Ja, da konnte ihm der junge Mann von Herzen gratulieren, obgleich er von diesem Ereignis nicht gerade so überrascht wurde, wie Doktor Fritz zu glauben schien.

»Nun wird's aber arg,« hatte Fräulein Kläre ausgerufen, als ihr am Abend eine kurze Note Ullis übergeben wurde, in der diese nur meldete, daß sie, um eine Wärterin zu vertreten, im Hospital bleiben würde.

Sehr mißgestimmt flatterte das kleine Fräulein von einem Zimmer ins andre; Frau Professor, die gerade die Kammerverhandlungen las, behauptete, sie könne wegen Kläres Unruhe nicht damit zu Ende kommen; aber es war Ullis Ausbleiben, das sie störte; sie konnten auch nicht schlafen in dieser Nacht, und als der Morgen kam, waren beide Damen wirklich auf dem Punkte, ihre gute Laune zu verlieren.

Da traten Ulli und Doktor Fritz ein, und von ihnen strahlte ein Glück aus, dessen Widerschein die Tanten verklärte. Wer hätte wohl an Vorwürfe denken können, als Ulli von einer zur andern flog, um sie zärtlich zu umarmen und zu küssen, bis Doktor Fritz endlich eifersüchtig wurde und rief: »Jetzt will ich auch einmal an die Reihe kommen.«

Da war das große Geheimnis enthüllt! Ulli war eine Braut.

»Ich bin zwar kein berühmter Professor,« meinte Doktor Fritz und zwinkerte mit dem linken Auge. »Aber was nicht ist, kann ja noch werden.«

* * *

Jahre sind vergangen; das Rokokoschlößchen ist zu einem Kinderhospitale eingerichtet worden, darin ›Professor‹ Doktor Fritz gemeinschaftlich mit seiner Ulli waltet. In einer reizenden kleinen Villa, etwas abseits im Parke, wohnen während der Sommermonate die Tanten; den alten Andreas aber deckt das Grab.

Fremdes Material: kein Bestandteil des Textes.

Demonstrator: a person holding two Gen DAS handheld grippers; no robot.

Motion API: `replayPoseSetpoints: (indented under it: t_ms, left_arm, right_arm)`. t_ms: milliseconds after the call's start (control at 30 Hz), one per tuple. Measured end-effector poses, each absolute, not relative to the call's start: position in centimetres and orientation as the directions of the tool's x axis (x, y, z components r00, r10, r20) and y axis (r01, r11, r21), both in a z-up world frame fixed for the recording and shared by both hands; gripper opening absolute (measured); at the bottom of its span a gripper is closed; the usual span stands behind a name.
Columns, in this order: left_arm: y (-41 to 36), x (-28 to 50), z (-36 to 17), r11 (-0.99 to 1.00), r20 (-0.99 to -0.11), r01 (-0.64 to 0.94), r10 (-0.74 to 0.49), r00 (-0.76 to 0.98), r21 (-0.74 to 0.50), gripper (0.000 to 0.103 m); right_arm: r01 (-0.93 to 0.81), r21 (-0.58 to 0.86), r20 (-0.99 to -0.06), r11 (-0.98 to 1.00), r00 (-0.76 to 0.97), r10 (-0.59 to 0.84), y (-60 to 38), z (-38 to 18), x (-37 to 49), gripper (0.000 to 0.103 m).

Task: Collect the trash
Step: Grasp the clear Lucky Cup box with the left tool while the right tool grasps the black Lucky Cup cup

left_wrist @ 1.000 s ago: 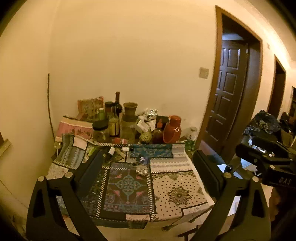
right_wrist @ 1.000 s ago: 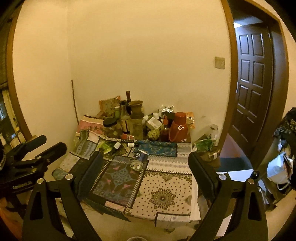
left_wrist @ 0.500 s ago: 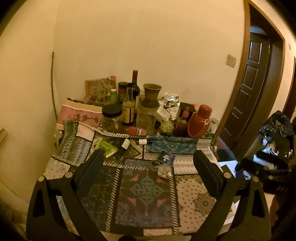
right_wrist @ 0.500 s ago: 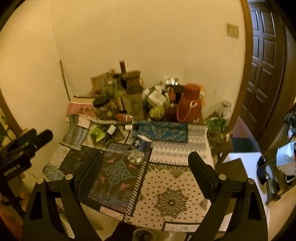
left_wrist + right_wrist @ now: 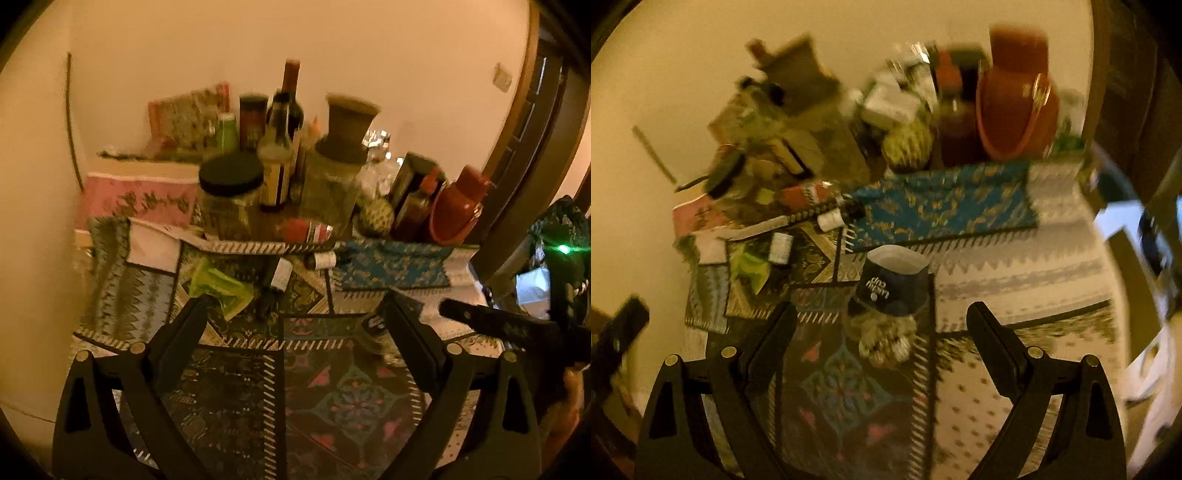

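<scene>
Left wrist view: the left gripper [image 5: 295, 317] stands wide, with nothing between its fingers, above a table [image 5: 402, 269] covered in patchwork cloth. A crumpled green wrapper [image 5: 221, 288] lies on the cloth just beyond the left finger. Near it, towards the far side, lie two small white-labelled bottles [image 5: 321, 260]. A dark pouch [image 5: 373, 325] with a clear crumpled wrapper is partly hidden behind the right finger. Along the far edge stand a black-lidded jar [image 5: 231, 195], several bottles, a brown vase [image 5: 349, 125] and a red flask [image 5: 458, 206]. The right gripper's finger enters at the right edge.

Right wrist view (blurred): the right gripper [image 5: 882, 317] is wide apart and holds nothing. The dark pouch [image 5: 894, 284], with white lettering and an open white mouth, lies on the cloth between the fingertips and slightly beyond them. The clear crumpled wrapper [image 5: 884, 341] lies touching its near end, between the fingers, clear of both pads. The green wrapper [image 5: 750, 269] lies to the left, beyond the left finger. The red flask [image 5: 1015, 99] stands at the far right. The left gripper's finger shows at the left edge.
</scene>
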State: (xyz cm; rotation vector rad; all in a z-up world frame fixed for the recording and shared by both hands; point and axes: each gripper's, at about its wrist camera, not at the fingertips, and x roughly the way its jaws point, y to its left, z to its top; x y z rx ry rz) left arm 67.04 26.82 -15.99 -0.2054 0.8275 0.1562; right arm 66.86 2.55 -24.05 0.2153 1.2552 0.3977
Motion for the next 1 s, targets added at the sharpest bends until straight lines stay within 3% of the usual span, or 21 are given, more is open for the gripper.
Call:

Von weit und breit kommen Eltern und bringen vertrauensvoll ihre kranken Lieblinge. Die höchste Kunst kann freilich nicht allen helfen; aber viele sind doch so glücklich, mit gesunden Kindern wieder in ihre Heimat zu ziehen.

Doktor Fritz ist wirklich ein berühmter Mann geworden und sein Ruf weit über Österreichs Grenzen gedrungen. Doch zugleich mit ihm wird seine junge Frau gepriesen. Sie ist es, die den kranken Kindern die Liebe der fernen Mutter ersetzt. Von früh bis spät weilt sie in den Sälen oder man trifft sie, ihr eignes kleines Büblein auf dem Arme, mit den Genesenden in den herrlichen Anlagen des Parks. Ulli ist der gute Engel des Hauses, und ihr Name wird nie ohne einen Segensspruch genannt.